### Work required
Print the data exactly as written, but leave out each picture.
(Data extract begins)
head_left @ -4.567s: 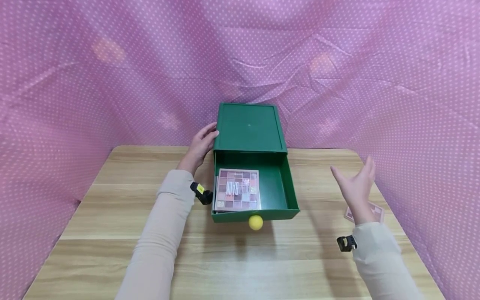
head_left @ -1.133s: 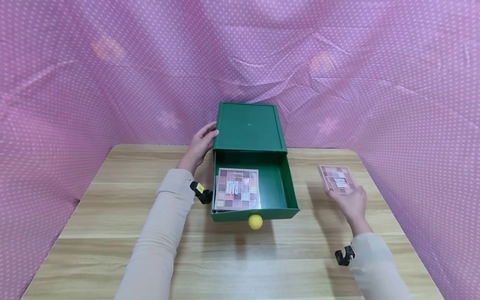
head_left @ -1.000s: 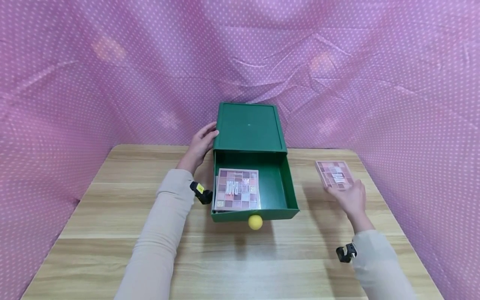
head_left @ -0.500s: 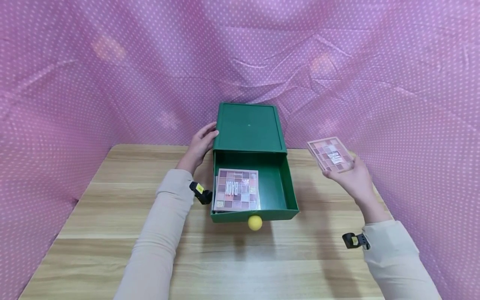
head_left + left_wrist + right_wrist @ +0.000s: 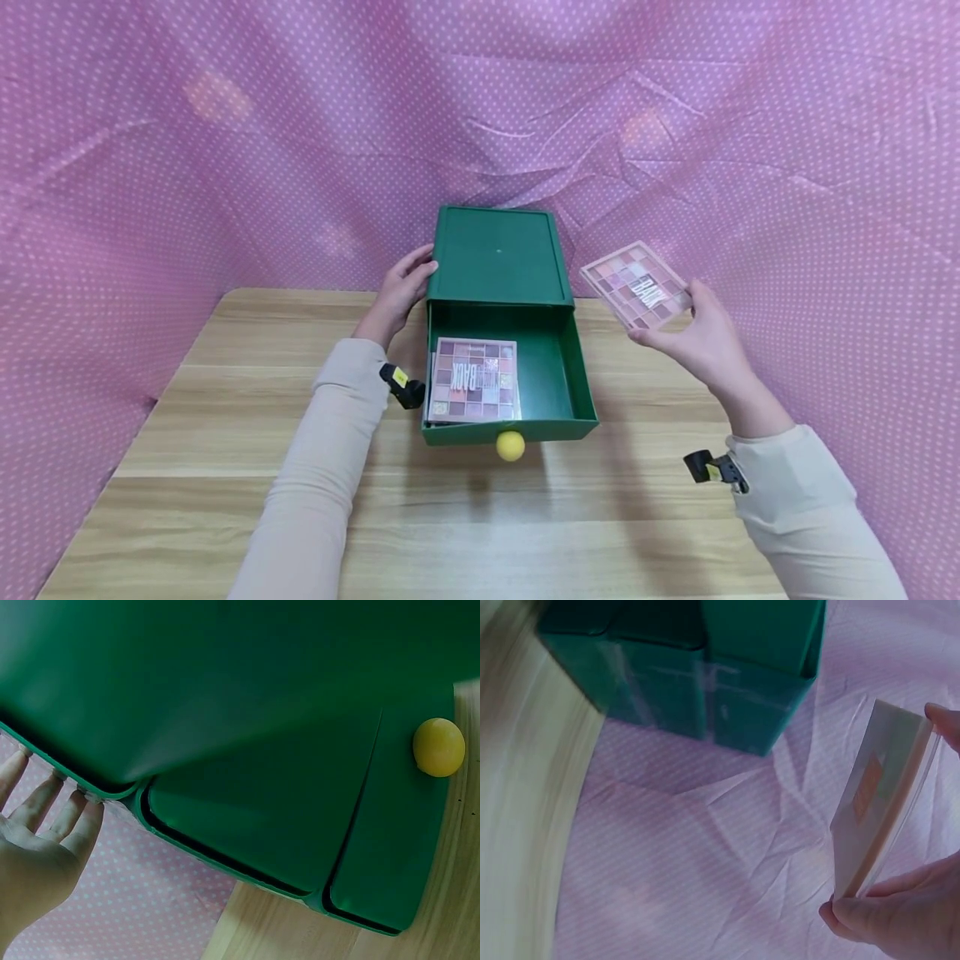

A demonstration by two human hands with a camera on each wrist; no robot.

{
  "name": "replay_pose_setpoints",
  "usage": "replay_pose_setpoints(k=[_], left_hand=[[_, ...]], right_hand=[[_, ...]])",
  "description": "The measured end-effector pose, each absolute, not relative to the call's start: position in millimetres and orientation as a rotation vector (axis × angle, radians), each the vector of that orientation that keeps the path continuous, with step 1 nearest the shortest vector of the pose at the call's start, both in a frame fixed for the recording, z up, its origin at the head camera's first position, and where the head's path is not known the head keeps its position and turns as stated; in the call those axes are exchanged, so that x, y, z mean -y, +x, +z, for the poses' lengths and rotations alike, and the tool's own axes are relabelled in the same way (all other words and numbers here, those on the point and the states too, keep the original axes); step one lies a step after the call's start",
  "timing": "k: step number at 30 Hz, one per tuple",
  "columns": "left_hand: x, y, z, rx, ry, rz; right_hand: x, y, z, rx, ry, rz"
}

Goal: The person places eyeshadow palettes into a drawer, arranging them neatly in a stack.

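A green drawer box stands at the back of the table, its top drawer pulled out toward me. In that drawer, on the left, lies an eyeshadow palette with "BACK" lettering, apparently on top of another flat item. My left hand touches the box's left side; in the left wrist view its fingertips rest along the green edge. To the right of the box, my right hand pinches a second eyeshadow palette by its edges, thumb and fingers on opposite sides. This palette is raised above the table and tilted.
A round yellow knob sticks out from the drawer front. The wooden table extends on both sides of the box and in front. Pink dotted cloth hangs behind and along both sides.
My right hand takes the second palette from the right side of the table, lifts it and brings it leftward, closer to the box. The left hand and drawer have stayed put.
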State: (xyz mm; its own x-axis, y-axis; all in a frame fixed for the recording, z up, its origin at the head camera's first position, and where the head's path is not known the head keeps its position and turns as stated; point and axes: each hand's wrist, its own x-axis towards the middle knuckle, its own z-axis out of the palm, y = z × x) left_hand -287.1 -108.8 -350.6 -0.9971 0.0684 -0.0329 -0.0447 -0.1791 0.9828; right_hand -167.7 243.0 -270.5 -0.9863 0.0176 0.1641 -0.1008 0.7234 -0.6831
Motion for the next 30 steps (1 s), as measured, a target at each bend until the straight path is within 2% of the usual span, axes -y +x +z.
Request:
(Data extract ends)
### Finished task
head_left @ -4.567s: 
head_left @ -1.133s: 
head_left @ -1.000s: 
head_left @ -0.500s: 
head_left + left_wrist + right_wrist @ +0.000s: 

A demonstration by two human hands with a camera on each wrist; no robot.

{
  "name": "replay_pose_setpoints",
  "usage": "replay_pose_setpoints(k=[_], left_hand=[[_, ...]], right_hand=[[_, ...]])",
  "description": "The measured end-effector pose, each absolute, not relative to the call's start: position in millimetres and orientation as a rotation vector (axis × angle, radians), each the vector of that orientation that keeps the path continuous, with step 1 nearest the shortest vector of the pose at the call's start, both in a frame fixed for the recording, z up, its origin at the head camera's first position, and where the head's path is not known the head keeps its position and turns as stated; in the call those axes are exchanged, so that x, y, z mean -y, +x, +z, for the poses' lengths and rotations alike, and the tool's own axes are relabelled in the same way (all other words and numbers here, those on the point and the states too, keep the original axes); step one lies a step after the call's start",
  "timing": "k: step number at 30 Hz, one per tuple",
  "columns": "left_hand: x, y, z, rx, ry, rz; right_hand: x, y, z, rx, ry, rz"
}

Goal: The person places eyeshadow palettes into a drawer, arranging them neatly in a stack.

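A green drawer box stands at the back of the table, its top drawer pulled out toward me. In that drawer, on the left, lies an eyeshadow palette with "BACK" lettering, apparently on top of another flat item. My left hand touches the box's left side; in the left wrist view its fingertips rest along the green edge. To the right of the box, my right hand pinches a second eyeshadow palette by its edges, thumb and fingers on opposite sides. This palette is raised above the table and tilted.
A round yellow knob sticks out from the drawer front. The wooden table extends on both sides of the box and in front. Pink dotted cloth hangs behind and along both sides.
My right hand takes the second palette from the right side of the table, lifts it and brings it leftward, closer to the box. The left hand and drawer have stayed put.
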State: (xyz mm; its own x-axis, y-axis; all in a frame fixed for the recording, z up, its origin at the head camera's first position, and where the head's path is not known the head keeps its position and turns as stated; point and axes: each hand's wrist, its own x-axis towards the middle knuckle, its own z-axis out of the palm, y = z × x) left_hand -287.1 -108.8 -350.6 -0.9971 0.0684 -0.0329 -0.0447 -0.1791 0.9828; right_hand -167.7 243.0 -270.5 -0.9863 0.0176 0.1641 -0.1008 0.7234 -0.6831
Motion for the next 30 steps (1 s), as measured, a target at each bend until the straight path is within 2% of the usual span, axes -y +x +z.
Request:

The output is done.